Task item: Leaving out every picture, copy the lines of the material below exactly, from the line containing "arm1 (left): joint" through the line containing "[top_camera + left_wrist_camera".

Records:
-------------------------

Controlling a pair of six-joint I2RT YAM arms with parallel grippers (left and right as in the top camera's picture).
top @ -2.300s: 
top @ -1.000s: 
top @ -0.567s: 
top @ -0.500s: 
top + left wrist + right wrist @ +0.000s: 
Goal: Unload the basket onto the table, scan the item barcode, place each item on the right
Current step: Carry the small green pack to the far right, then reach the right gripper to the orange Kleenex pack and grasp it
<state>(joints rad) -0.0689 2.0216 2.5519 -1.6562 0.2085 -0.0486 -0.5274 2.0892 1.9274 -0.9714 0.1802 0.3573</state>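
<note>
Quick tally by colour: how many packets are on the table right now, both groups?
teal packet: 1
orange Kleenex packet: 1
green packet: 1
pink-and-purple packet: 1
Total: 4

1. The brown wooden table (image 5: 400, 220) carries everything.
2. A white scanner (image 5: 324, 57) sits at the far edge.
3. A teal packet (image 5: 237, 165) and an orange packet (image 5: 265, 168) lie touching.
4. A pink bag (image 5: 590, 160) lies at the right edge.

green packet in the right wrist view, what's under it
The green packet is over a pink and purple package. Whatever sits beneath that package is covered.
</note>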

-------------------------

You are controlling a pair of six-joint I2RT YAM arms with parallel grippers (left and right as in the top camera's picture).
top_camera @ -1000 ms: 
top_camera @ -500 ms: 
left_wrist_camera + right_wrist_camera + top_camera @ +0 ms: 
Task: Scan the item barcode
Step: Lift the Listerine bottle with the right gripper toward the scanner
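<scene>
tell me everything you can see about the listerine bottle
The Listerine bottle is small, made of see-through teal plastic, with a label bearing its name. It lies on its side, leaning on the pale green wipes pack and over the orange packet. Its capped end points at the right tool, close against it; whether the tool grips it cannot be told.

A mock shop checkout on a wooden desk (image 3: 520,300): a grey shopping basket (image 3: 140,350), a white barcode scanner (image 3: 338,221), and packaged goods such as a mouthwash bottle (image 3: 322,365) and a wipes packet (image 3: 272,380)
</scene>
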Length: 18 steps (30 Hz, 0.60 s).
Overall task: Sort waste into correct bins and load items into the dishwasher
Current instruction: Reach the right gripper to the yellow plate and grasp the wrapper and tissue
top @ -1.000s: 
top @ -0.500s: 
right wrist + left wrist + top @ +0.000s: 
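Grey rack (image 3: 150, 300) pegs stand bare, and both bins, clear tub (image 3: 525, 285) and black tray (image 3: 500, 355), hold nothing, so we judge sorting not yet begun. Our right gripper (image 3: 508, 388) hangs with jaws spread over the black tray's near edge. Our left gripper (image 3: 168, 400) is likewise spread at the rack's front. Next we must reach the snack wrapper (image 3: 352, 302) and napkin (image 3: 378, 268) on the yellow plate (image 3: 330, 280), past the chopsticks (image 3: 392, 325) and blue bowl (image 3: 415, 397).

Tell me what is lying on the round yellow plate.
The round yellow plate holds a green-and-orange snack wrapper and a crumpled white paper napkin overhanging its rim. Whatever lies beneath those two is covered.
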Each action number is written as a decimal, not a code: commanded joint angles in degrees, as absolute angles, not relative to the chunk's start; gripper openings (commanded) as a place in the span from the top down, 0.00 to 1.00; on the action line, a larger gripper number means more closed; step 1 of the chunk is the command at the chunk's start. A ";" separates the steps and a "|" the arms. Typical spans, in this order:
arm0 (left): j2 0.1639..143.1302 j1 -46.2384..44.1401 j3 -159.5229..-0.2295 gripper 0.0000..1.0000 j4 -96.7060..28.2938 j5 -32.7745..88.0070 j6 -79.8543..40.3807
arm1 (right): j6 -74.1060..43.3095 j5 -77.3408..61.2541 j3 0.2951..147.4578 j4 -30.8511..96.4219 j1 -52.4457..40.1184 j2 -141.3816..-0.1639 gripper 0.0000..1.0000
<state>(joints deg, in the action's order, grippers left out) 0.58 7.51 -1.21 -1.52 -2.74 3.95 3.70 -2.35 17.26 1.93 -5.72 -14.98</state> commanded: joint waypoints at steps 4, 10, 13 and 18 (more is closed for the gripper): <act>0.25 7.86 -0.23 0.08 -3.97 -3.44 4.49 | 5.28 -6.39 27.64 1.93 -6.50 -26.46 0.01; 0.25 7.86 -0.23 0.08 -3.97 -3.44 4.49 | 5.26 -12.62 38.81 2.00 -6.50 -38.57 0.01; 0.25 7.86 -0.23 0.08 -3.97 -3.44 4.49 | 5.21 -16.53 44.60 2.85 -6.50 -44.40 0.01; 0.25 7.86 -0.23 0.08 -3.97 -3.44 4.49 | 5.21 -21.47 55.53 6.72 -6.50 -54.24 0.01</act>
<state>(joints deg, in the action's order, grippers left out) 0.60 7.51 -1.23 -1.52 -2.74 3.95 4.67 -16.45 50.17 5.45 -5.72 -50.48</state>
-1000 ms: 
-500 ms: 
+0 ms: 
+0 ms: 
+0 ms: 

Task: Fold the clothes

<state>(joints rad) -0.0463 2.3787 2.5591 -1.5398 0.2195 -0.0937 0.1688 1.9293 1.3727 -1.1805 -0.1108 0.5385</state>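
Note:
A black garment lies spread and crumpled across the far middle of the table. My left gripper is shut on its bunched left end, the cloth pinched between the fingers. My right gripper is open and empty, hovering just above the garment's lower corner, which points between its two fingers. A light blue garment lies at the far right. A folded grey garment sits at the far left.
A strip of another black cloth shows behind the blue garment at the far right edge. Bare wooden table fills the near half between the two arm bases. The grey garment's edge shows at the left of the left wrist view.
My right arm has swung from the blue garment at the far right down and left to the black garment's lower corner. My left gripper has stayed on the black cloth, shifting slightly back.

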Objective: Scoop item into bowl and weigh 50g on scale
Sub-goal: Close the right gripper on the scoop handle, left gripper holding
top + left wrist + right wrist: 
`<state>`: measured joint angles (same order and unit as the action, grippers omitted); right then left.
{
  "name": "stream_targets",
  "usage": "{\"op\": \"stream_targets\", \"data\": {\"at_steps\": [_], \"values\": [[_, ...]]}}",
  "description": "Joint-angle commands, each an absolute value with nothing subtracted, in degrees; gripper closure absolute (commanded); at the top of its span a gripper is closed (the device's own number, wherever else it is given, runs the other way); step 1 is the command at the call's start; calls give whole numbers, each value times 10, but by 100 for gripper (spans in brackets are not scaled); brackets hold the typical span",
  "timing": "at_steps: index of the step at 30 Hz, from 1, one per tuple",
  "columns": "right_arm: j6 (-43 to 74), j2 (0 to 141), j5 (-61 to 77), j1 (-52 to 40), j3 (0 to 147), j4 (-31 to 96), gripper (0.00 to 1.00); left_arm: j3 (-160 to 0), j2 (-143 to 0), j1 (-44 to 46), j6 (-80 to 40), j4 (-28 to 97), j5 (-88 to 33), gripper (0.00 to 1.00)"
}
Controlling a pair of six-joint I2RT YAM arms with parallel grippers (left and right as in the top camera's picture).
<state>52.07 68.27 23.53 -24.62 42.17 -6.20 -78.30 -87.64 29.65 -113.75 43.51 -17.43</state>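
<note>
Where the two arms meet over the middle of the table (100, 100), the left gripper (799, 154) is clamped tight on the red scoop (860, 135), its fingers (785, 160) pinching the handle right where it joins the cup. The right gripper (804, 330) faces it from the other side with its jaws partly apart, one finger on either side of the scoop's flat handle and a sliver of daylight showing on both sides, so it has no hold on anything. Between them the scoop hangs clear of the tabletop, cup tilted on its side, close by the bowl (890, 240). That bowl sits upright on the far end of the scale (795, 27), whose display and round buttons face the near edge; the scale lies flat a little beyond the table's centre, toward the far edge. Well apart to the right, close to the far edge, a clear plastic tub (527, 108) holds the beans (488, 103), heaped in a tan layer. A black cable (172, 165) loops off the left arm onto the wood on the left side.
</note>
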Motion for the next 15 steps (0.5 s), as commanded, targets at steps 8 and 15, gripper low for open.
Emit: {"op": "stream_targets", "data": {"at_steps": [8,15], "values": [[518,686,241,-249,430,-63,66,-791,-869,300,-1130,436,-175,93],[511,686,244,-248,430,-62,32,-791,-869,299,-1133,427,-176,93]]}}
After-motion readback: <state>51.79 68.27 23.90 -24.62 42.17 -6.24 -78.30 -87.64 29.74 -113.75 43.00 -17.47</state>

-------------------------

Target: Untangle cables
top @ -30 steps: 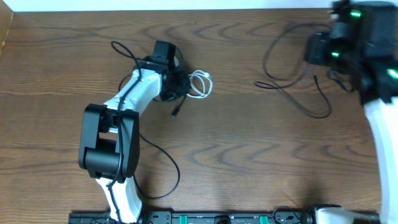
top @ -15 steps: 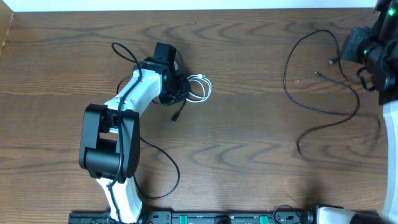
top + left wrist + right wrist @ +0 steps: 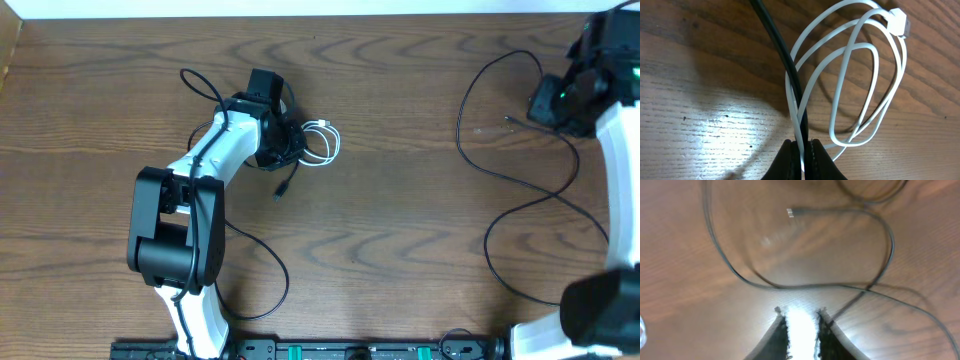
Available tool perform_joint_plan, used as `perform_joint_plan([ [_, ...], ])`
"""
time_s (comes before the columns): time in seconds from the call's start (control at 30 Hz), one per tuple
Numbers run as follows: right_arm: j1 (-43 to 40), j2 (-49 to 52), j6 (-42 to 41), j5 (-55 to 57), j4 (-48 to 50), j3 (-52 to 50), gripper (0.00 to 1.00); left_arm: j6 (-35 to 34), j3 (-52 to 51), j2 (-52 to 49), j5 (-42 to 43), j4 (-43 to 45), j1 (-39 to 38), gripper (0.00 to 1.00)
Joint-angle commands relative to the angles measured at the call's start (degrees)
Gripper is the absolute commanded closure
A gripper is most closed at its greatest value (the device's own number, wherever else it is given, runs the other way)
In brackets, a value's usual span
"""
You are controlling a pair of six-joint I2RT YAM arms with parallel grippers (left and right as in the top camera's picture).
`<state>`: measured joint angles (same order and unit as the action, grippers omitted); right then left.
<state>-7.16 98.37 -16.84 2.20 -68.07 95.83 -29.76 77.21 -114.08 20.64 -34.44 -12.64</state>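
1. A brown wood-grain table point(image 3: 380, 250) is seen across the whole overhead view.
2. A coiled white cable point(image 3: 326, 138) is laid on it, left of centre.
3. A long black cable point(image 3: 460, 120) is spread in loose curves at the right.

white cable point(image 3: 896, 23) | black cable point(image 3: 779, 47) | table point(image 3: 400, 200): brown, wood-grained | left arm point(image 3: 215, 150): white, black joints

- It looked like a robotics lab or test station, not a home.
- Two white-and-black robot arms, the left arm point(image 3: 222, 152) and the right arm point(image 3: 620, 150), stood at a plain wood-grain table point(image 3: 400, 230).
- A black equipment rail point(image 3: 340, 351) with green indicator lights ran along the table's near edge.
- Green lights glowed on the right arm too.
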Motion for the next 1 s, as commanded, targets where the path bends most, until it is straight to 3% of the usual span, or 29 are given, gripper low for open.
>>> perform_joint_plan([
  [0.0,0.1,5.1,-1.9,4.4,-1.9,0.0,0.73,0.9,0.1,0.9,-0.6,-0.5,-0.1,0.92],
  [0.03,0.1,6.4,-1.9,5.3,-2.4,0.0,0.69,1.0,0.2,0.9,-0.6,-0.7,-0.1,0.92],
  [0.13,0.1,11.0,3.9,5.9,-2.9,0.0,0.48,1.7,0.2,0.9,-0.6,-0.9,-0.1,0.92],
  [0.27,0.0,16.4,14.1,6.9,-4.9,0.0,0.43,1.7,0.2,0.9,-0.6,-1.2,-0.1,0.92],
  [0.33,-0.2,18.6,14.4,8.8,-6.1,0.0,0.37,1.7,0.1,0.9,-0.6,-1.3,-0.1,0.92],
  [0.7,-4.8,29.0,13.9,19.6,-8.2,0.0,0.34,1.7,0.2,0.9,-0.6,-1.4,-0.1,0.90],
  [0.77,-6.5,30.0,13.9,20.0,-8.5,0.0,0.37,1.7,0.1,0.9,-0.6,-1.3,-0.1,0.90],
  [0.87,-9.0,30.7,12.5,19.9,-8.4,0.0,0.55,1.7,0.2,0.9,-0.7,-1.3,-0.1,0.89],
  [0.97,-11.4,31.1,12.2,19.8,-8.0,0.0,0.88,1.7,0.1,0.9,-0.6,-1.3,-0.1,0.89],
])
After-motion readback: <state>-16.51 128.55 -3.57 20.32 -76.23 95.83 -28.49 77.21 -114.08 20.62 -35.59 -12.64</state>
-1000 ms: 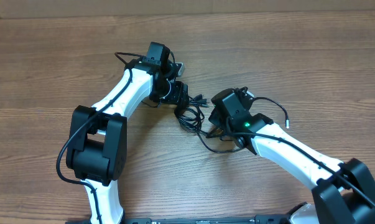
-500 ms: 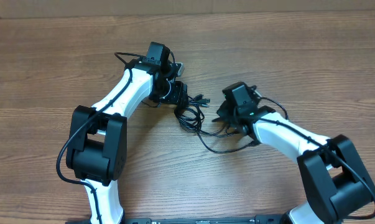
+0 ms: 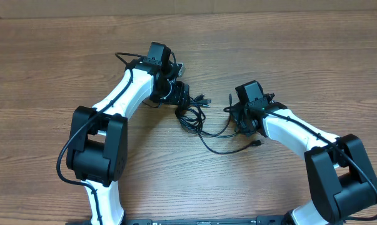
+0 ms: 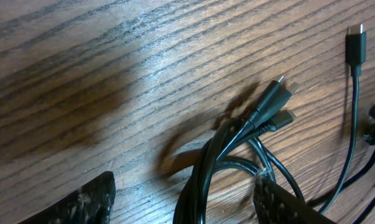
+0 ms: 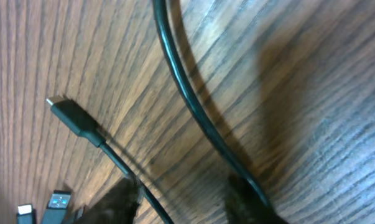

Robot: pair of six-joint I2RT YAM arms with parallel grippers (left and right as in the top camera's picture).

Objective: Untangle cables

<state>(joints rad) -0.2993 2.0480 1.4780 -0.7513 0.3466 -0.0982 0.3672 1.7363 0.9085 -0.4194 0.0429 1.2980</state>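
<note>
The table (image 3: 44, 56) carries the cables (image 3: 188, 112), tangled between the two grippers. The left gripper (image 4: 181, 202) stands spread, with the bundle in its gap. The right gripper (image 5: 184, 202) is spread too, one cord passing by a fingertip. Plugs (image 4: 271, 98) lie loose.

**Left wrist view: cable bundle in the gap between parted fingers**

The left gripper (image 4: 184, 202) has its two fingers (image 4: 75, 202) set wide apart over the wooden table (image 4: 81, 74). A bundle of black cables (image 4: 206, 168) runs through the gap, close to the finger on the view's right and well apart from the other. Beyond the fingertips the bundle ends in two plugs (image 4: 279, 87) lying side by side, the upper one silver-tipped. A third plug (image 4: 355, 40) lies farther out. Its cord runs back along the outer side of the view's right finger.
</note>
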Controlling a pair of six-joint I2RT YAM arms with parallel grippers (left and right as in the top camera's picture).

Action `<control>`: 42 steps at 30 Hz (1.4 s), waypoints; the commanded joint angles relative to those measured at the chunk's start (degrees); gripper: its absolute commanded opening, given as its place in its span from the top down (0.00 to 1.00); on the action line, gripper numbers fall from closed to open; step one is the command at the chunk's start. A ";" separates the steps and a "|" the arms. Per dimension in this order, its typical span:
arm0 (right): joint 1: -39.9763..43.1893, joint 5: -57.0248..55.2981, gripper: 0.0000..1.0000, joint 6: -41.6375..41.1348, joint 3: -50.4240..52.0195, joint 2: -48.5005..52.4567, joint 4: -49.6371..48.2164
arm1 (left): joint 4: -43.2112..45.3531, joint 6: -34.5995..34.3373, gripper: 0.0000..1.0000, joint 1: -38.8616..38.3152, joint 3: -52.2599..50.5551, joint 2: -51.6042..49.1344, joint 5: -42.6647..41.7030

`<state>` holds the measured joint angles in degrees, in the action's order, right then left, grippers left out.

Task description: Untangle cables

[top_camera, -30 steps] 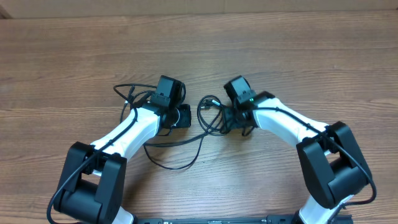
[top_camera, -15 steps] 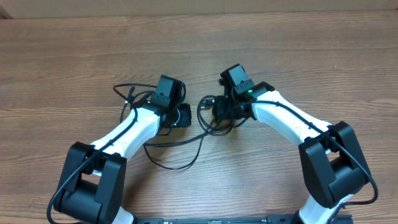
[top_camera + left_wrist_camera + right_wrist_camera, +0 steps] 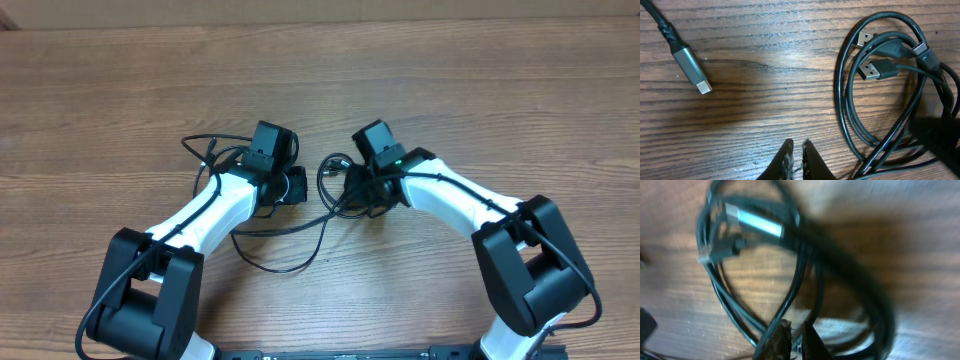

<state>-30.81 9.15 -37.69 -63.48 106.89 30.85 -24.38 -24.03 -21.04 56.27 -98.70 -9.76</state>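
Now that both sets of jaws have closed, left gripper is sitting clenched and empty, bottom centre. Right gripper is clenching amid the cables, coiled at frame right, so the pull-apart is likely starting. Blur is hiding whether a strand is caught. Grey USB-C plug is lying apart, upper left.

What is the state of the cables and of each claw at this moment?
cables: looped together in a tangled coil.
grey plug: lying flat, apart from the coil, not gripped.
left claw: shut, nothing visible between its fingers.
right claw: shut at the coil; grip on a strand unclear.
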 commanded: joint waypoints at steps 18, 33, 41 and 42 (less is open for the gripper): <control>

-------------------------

Answer box:
arm1 (left): joint 4: -43.2112..45.3531, joint 6: -34.5995..34.3373, gripper: 0.0000..1.0000, joint 1: -38.8616..38.3152, joint 3: -52.2599..50.5551, joint 2: -51.6042..49.1344, joint 5: -42.6647..41.7030

`<state>` holds the measured joint angles in degrees, in the action's order, right then left, grippers left out.

Task description: Untangle cables

[top_camera, -30 steps] 
[top_camera, -15 steps] 
[top_camera + left_wrist_camera + right_wrist_camera, +0 steps] 

No more work is needed on this answer.